In this study, heart rate was the sole indicator of hemodynamic status reported. While heart rate changes do reflect the subject’s broader hemodynamic status, the lack of more comprehensive hemodynamic data such as blood pressure or mean arterial pressure restricts the conclusions that can be drawn regarding IL-MIE’s full impact on the cardiovascular system, potentially overlooking critical hemodynamic shifts.

In addition, it should be noted that the lack of blinding between the two study cohorts may be a source of bias in this study, especially with regard to the treating nurse’s assessment of the need for CS in either cohort. For example, awareness by the treating nurse that the subject was being managed by an automated secretion clearance system (IL-MIE) may have delayed that nurse’s decision to intervene proactively with CS when signs of the need for secretion clearance first appeared. This may have resulted in fewer CS treatments in the IL-MIE cohort, unrelated to any objective patient need. While this limitation might explain, at least in part, the apparent need for significantly fewer CS treatments in the IL-MIE cohort, the authors believe that it does not diminish the importance of this finding as a potential benefit of IL-MIE. Ultimately, the value of IL-MIE in ICU secretion management will depend on its ability to minimize the use of invasive CS, regardless of the mechanism underlying that outcome, be it a physiological benefit for the patient or IL-MIE’s psychological impact on caregiver behavior, or a combination of both factors.
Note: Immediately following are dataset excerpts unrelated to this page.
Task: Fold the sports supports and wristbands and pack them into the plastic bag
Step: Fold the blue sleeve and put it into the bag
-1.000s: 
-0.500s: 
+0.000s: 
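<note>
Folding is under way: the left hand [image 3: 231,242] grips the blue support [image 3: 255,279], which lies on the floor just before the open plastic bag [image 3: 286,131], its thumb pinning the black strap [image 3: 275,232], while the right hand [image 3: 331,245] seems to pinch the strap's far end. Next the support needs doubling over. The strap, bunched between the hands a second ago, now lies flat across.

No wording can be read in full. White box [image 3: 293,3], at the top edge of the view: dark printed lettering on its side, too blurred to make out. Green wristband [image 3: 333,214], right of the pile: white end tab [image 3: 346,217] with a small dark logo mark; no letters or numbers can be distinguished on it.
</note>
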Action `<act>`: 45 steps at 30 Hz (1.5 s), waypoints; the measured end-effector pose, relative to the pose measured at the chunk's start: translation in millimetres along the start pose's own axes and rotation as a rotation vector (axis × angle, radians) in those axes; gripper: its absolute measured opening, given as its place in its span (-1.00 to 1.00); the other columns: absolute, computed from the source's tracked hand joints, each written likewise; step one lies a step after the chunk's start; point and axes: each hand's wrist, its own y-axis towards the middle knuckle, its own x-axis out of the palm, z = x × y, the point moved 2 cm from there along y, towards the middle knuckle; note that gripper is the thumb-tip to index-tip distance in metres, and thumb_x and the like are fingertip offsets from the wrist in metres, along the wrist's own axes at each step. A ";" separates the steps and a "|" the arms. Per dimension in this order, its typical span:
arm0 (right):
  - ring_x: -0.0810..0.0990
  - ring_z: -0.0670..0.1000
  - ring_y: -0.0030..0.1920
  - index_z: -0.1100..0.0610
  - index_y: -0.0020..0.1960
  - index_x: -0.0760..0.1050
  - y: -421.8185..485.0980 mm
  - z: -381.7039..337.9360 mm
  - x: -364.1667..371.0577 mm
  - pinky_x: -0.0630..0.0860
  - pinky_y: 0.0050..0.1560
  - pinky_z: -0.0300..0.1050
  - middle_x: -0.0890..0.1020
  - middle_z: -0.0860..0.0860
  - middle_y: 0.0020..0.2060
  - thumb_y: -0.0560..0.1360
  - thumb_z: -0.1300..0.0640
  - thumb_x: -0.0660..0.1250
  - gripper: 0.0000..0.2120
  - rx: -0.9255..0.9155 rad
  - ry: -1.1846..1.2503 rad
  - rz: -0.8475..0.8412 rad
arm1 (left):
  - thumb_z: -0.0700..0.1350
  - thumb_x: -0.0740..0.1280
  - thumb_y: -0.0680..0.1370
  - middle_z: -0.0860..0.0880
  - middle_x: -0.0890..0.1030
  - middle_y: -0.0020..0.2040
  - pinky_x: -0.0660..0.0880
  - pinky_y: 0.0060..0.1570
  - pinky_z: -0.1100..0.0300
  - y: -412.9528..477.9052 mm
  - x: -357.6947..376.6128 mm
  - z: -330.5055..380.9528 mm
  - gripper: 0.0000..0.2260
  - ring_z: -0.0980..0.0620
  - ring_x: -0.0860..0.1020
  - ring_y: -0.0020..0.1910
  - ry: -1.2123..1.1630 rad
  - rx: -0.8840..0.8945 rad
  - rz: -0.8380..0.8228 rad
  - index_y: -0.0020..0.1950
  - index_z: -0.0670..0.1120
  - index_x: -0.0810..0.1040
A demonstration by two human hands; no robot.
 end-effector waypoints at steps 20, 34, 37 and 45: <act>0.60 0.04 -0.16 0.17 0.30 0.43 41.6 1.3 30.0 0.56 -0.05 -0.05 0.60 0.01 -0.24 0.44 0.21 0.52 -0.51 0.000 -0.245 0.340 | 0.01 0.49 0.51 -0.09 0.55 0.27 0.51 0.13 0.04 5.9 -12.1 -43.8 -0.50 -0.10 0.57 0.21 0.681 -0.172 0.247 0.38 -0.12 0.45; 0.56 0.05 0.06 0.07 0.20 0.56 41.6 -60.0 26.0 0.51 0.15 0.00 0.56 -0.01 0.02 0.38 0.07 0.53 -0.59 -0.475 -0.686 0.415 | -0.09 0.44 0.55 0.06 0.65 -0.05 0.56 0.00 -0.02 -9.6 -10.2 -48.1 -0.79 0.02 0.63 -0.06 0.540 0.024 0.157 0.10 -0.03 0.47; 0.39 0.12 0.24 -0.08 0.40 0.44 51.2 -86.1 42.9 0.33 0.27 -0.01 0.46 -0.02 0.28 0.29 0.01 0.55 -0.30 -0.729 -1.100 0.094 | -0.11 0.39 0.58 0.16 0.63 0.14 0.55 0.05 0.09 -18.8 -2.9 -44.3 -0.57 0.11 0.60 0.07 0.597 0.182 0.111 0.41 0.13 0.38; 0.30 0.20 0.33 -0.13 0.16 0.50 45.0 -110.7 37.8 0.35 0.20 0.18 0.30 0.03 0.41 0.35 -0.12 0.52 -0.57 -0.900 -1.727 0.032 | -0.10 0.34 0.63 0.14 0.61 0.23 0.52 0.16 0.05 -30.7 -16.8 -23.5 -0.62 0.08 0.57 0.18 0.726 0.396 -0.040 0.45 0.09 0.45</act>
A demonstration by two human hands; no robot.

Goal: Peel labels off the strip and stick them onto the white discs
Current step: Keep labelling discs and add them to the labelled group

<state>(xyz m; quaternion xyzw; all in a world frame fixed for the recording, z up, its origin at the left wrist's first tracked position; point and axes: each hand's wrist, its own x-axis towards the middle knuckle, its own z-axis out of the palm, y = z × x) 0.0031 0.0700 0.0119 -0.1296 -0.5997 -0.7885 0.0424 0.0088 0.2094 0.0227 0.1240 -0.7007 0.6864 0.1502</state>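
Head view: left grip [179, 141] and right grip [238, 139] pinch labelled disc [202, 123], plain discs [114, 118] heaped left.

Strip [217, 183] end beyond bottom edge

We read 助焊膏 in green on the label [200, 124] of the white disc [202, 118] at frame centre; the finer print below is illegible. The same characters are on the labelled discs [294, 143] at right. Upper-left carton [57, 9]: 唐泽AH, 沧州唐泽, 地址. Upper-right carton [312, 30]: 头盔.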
The limited duration (8 hours per subject) of this study precluded a meaningful analysis of the potential impact of IL-MIE on the incidence of Ventilator Associated Pneumonia (VAP) and other important complications of mechanical ventilation that typically manifest only after longer durations of ventilation.

Generalizability

This study’s generalizability is limited by its sample, involving patients undergoing mechanical ventilation during the immediate recovery period following a cardiac or neuro surgical procedure. The study did not include patients with conditions such as ARDS, or those expected to be ventilated for a longer duration. Further studies are needed to better describe the impact (if any) of IL-MIE on hemodynamic variables, and on the incidence of VAP and other longer-term complications of mechanical ventilation. In addition, future studies should aim to include a broader patient demographic so as to enhance the applicability of these findings to the broader population of ICU ventilated patients.

Conclusion

IL-MIE achieves secretion clearance in a manner that more accurately simulates normal airway clearance physiology, on an ongoing basis at frequent intervals rather than in an urgent manner prompted by sudden desaturation. Further studies will help to better understand the optimal use of this technology.


Corresponding Author

Eliezer Be’eri, MB BCh
Director, Department of Respiratory Rehabilitation
ALYN Rehabilitation Hospital, Jerusalem, 9109002, Israel
Email: ebeeri@alyn.org

Funding

The study was funded by Ruxin Medical Systems Company Ltd, Beijing, China.

Conflict of interests

Eliezer Be’eri is the named inventor on United States patent US20070017523A1 and European Union patent EU1933912 describing the technology of the device used in the study.

Acknowledgements

The authors would like to thank Drs. Steve Kirshblum, John Bach, Robert Brown, Joshua Benditt, Charles Sprung and Vernon Van Heerden for their assistance in the development of this technology and/or the preparation of this manuscript.

Author Contributions

The study was planned and implemented by five of the authors (JM, HD, ZJ, XM, and SZ). EB served as a clinical adviser for the staff of the participating ICUs prior to commencement of the trial. Both EB and DML were consultants in the original design of the device used in the study and assisted with preparation of this manuscript, but did not participate in the planning or implementation of the trial and were not present at the sites at which the trial was implemented.